You are adopting a child from another country… You have been focused on forms, signatures, notaries, fund-raising. You have stared at pictures of the child who will be your son or daughter, praying for him or her daily. You have waited and waited and waited. You have imagined what their personality is like, how they will respond to this huge transition they face, how you will respond! Because imagining is really all you can do.
And then comes the day your child is placed in your arms, in your family forever. You somehow survive the long flight home. And you begin the lifelong process of healing, bonding, loving.
But there are so many things about it that you just didn’t expect, even though you read dozens of books and blog posts.
Over the last few years we have asked our adoptive families to share some of these ‘unexpected’ challenges and blessings after bringing their adopted children home, knowing that their experience would be a huge blessing to families preparing to come home with their kids. Here are some of the things they’ve told us (in no particular order!)…
I was not expecting…
- how emotionally and physically exhausted I would be
- I wouldn’t feel a bond with my child when he was first placed in my arms
- how important a routine would be – both for our son’s sake and for our own sanity – and how hard it would be to get one in place
- how much our other kids would resent this new sibling and all the attention she was getting – dealing with this took tons of my energy, which I didn’t have much of!
- how important my time in the Word EVERY day would be to give me what I need to do this job
- that it would be tough to set boundaries for our daughter because we were afraid to make her unhappy
- how clueless friends and family can be, even with the best of intentions
- how long it would take for our daughter to feel loved and safe
- my son to completely prefer my husband over me – it was so hard
- our daughter to be terrified of our dog!

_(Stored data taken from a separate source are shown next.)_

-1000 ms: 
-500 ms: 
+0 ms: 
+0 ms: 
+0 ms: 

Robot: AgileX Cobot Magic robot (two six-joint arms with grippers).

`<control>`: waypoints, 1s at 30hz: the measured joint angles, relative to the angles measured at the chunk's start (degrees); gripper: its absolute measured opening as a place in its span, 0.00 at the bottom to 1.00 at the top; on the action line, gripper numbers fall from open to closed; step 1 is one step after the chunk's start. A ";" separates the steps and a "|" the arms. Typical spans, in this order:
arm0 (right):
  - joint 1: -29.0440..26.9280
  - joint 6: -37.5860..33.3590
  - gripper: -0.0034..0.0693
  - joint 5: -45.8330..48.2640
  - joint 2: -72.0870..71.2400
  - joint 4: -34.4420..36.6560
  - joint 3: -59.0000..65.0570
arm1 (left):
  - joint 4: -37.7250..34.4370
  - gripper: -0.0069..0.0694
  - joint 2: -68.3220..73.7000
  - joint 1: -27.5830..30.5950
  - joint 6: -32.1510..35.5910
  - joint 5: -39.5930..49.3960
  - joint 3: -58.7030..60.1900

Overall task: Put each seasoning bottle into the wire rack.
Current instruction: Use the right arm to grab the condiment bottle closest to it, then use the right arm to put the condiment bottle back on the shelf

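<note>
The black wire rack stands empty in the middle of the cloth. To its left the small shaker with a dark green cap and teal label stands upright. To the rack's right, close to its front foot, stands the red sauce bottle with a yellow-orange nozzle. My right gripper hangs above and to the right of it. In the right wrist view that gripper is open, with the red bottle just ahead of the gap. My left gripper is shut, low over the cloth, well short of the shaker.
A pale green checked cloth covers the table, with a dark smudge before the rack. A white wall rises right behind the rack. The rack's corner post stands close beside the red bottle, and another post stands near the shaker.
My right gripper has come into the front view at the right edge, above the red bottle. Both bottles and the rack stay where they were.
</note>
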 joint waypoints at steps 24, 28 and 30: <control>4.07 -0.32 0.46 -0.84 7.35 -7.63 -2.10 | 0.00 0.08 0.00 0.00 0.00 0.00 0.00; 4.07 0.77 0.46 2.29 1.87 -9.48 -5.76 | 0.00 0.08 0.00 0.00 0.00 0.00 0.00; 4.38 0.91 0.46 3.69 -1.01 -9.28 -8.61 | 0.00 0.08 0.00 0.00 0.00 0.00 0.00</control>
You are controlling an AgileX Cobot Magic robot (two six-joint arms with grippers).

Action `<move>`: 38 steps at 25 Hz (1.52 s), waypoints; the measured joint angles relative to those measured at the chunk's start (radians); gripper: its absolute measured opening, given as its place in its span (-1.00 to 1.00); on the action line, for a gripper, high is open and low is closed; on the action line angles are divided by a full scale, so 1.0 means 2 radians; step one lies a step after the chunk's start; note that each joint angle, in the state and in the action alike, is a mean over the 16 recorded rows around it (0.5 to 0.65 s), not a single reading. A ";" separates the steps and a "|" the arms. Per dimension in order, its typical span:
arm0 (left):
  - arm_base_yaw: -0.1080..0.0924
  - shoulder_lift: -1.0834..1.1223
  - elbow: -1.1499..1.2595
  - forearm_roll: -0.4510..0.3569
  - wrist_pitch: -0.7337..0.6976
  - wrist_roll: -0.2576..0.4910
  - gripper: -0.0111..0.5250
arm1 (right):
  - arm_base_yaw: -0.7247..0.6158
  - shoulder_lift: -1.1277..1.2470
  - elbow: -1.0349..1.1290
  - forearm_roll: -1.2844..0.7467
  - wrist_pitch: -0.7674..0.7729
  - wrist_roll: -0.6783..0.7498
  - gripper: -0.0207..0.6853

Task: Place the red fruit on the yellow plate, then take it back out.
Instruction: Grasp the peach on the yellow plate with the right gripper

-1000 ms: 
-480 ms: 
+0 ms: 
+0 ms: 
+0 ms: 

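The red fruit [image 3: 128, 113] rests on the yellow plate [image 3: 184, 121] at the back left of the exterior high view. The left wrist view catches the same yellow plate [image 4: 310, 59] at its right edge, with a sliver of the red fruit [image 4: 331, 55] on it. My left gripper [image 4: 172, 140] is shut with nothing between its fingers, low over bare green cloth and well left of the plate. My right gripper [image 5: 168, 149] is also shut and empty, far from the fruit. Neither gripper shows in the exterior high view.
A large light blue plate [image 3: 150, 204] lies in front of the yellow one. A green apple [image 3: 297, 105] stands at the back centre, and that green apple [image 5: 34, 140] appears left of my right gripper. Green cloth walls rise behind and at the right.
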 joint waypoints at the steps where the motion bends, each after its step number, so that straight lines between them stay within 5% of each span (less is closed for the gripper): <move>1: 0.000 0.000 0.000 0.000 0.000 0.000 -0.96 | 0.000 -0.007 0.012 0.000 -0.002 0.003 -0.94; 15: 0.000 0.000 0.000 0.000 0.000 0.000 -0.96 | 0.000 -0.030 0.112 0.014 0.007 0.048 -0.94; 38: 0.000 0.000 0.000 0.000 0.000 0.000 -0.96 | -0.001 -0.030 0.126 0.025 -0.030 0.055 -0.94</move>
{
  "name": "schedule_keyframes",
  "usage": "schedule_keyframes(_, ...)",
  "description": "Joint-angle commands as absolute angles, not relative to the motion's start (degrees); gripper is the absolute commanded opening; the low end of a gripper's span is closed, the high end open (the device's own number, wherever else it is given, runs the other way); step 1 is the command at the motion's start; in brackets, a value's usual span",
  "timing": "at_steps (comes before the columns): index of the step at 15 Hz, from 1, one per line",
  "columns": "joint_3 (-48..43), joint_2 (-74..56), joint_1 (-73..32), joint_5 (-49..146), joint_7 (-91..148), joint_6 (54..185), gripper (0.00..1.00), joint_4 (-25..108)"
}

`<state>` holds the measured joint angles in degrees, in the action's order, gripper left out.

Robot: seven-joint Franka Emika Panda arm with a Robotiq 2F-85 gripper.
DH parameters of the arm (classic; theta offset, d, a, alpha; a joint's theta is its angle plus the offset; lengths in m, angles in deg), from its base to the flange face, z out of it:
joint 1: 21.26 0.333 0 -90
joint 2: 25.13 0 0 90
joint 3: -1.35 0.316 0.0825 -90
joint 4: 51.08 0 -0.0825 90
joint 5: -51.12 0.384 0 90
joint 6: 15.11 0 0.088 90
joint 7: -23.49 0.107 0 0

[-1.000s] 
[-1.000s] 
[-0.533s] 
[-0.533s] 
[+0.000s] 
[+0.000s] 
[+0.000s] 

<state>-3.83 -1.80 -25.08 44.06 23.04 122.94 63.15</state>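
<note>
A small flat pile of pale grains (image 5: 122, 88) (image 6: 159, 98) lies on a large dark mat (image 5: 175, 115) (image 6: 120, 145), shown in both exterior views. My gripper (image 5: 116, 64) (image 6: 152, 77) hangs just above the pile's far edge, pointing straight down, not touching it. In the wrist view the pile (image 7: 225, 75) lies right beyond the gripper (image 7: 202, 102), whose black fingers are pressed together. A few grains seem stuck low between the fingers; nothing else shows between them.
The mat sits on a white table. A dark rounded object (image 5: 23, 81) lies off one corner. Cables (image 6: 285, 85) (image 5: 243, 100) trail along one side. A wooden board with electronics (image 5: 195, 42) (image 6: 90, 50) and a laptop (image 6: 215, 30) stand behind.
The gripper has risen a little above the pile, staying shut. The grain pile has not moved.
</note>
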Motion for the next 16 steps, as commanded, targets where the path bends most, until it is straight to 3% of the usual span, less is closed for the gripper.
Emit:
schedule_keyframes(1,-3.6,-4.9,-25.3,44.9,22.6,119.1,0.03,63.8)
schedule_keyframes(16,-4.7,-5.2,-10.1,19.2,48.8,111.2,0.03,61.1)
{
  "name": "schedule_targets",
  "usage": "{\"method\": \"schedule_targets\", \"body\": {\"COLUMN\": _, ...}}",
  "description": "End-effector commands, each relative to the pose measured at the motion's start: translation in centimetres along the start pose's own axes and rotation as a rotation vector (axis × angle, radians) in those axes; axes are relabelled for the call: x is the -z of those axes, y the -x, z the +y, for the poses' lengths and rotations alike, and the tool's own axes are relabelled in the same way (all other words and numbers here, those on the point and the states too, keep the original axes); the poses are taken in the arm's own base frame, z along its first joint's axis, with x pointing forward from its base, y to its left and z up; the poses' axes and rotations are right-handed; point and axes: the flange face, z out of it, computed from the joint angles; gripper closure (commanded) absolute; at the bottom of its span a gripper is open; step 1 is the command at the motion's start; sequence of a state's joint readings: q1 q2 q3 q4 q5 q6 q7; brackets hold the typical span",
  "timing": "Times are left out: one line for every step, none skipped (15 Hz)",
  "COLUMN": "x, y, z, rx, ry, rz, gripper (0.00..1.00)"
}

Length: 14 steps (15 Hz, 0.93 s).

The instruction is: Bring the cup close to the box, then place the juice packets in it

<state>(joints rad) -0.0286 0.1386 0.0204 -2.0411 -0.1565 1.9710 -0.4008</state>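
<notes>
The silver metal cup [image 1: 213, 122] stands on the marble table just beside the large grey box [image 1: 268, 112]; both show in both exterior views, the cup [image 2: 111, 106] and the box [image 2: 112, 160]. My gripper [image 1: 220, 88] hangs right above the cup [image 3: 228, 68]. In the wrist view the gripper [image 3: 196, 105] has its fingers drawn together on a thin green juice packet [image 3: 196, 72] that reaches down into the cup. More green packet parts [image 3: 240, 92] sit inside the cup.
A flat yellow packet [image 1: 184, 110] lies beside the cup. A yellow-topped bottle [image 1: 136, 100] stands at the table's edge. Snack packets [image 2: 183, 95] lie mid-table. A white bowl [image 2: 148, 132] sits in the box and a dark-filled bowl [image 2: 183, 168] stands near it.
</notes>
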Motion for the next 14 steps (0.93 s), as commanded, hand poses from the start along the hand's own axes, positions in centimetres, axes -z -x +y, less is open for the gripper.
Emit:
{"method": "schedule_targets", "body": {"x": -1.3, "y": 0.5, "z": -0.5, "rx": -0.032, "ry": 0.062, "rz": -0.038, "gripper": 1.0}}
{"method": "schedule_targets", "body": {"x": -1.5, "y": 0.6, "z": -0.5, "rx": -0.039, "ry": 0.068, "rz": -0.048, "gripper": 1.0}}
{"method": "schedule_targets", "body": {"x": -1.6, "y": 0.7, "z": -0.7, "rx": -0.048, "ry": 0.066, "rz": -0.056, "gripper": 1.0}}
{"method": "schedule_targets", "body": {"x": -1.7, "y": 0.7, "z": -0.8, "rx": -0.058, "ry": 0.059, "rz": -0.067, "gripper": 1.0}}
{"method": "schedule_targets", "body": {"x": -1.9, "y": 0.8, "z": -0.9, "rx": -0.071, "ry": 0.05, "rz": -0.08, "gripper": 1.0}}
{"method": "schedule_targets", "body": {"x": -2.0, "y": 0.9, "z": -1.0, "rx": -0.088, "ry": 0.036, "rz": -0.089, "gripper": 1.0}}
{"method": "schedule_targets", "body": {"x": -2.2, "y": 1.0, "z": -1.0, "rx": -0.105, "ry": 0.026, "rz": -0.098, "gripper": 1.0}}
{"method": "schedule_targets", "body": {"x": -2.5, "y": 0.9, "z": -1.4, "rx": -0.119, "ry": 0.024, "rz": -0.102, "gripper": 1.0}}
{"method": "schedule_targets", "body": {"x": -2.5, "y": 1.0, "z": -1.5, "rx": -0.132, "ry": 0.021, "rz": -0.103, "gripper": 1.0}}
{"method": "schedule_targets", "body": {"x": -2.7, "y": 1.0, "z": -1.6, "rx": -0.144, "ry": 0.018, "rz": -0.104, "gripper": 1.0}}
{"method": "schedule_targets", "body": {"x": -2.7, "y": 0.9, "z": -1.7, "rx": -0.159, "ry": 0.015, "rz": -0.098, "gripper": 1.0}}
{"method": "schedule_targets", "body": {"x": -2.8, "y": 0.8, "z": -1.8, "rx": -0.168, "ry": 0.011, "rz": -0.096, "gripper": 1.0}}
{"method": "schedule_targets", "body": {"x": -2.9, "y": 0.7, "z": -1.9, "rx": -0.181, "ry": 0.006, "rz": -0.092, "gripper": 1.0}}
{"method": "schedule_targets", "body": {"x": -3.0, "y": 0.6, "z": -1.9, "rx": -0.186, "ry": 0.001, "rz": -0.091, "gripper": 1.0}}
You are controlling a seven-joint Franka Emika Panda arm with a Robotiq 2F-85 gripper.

- all of the screaming and tantrums
- to gradually hear so many painful things in our child’s past
- how much this little person can eat
- how annoyed I would get with some of her behaviors
- I would have to teach my 4 year old son how to chew hard, crunchy foods and to wipe himself!
- my daughter would be completely overwhelmed by all the gifts and excitement of Christmas, even having been home for almost a year
- to feel like I was caring for a stranger for several months
- my child to have a completely different personality than we observed when we first met him
- how self-conscious I felt being a trans-racial family
- I would experience post-adoption depression – it seemed impossible before we got home with our daughter
- how hard it would be to cocoon and for our friends and family to respect that decision – and how isolated it made me feel!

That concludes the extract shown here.